The most flashy of the lot is "Dorchester", a big pink, red and white double with such a hall of petals that it looks quite artificial, like a crepe paper flower. It was bred by Brian Duncan from Omagh and when it first went on sale in 1992 it cost £100 a bulb: now it can be got for a mere £37.50. However, as each bulb is "double-nosed" and produces two flowers, you do get two for the price of one. . .

BUT growing super-daffodils is not just about forking out pots of money for splendid bulbs. The real narcissophile lives in hope that one day he or she will breed their own, show-stopping bloom. "Anyone can hit on a world-beater"

says Michael. "An amateur could do it just as well as a professional."

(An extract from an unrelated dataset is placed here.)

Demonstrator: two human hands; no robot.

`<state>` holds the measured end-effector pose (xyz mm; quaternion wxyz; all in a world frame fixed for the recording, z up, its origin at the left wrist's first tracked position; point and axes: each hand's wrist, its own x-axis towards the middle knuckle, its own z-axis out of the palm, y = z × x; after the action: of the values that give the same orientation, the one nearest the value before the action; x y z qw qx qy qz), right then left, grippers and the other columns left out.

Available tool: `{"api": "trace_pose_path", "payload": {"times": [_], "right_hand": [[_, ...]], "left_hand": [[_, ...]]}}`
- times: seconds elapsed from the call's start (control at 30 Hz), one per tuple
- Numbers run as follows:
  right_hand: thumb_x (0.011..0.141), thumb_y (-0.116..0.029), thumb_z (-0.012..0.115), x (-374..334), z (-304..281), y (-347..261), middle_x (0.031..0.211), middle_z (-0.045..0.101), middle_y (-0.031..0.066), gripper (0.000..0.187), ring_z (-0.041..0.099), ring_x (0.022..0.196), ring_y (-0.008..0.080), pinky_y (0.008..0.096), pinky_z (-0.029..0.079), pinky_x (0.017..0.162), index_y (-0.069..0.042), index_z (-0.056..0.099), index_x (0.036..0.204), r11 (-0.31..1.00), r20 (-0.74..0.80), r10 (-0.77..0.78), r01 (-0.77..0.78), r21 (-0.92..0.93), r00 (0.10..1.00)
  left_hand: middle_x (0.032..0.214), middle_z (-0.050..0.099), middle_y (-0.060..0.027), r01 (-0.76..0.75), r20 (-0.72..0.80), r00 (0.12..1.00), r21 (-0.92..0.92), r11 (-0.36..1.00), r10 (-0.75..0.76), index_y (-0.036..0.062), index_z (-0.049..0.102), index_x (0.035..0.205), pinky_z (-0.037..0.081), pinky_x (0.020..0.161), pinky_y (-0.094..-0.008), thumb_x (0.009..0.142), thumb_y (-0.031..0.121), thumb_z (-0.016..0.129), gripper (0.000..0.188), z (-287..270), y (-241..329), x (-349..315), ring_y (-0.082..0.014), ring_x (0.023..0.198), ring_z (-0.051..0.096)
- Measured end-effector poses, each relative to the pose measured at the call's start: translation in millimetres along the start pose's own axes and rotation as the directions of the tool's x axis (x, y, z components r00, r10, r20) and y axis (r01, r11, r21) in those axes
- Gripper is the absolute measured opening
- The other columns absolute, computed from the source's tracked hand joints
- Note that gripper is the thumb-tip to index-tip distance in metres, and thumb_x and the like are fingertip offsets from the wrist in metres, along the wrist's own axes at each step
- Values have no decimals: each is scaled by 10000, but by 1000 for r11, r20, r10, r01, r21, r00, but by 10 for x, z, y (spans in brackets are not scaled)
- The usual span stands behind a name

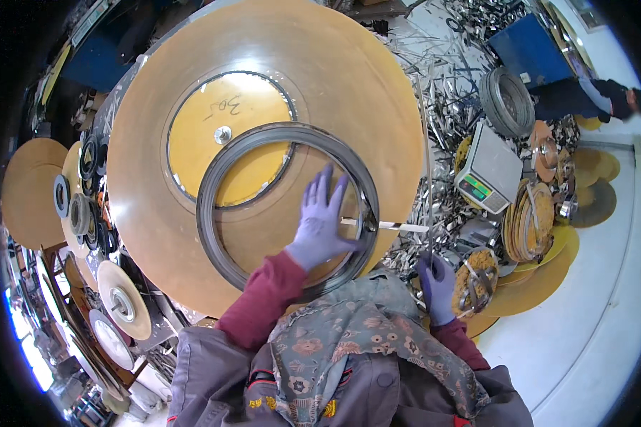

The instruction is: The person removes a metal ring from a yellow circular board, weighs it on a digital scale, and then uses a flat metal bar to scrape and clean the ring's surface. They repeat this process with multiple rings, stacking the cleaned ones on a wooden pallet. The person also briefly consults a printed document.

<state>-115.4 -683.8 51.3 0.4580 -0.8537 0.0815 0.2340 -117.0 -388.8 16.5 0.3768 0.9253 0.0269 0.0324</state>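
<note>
My left hand (320, 226), in a lilac glove, lies with fingers spread over a coil of grey metal strip (216, 245). Its thumb reaches the coil's right side, and nothing is gripped in it. The coil rests on a large tan round disc (146, 142) with a yellow centre plate (192, 153) and a bolt. A short bright strip (404, 227) sticks out across the coil's right side. To the right of the disc, my gloved right hand (438, 286) is closed around the lower end of a long thin metal strip (429, 192).
Scrap metal strips (441, 107) litter the right side. A digital scale (490, 167), a wire-like coil (506, 102) and stacked round discs (527, 220) stand there. A blue bin (530, 50) and another person (591, 98) are farther off. More discs (123, 300) and rings stand left.
</note>
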Motion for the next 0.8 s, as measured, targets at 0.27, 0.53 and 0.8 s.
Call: {"api": "trace_pose_path", "payload": {"times": [0.27,0.53,0.8], "right_hand": [[882,-122,653,319,163,157,1147,648,151,473,637,986,197,328,495,867,-21,529,1327,992,-154,-123,115,-61,980],[831,-397,704,762,608,-768,1115,537,241,759,557,1048,404,480,478,860,11,365,1373,767,-2,-492,432,-474,871],[737,-192,731,756,1108,-703,1124,532,237,838,588,993,398,450,518,831,5,278,1414,770,170,-445,473,-427,879]], "left_hand": [[1247,500,-226,505,-357,854,402,764,-378,19,452,1351,405,995,-487,704,358,797,808,-1172,-527,-1172,-418,1135,498],[1180,576,-201,608,-235,780,504,613,-580,25,448,1293,510,836,-478,856,477,663,664,-1289,-1191,-729,-382,1021,616],[998,613,-206,744,-386,666,391,541,-638,24,522,1075,505,752,-488,853,395,678,460,-1169,-853,-1294,-395,879,635]]}}
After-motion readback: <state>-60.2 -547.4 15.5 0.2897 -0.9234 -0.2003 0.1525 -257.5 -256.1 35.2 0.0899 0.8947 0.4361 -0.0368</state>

With so many genes floating around in every hybrid, crossing two of them can always throw up some unexpected - and perhaps outstanding - seedlings. It's a procedure that requires patience though, as daffodil seeds take five years to reach the flowering stage and along the way they must be carefully minded. Any single genus collection of plants acts like a magnet for parasites, and in this case the main culprits are narcissus fly - outsize hoverflies, best controlled by a smart slap from a vigilant fly-swatter - and microscopic eel worms.

At the end of the garden, the current crop of seedlings is beginning to unfold its first flowers. Two are looking particularly promising: a delicate, white-petalled individual with an orange and yellow cup, and a good, fluffy double - "I've never bred a double as good as that". Perhaps it'll be his first named double and will join his other two cultivars `Bubbity' (claimed, alas, by the eelworm) and `Dromalga' a fine large-cupped white, alive and well, and in the safe hands of professional growers in Northern Ireland.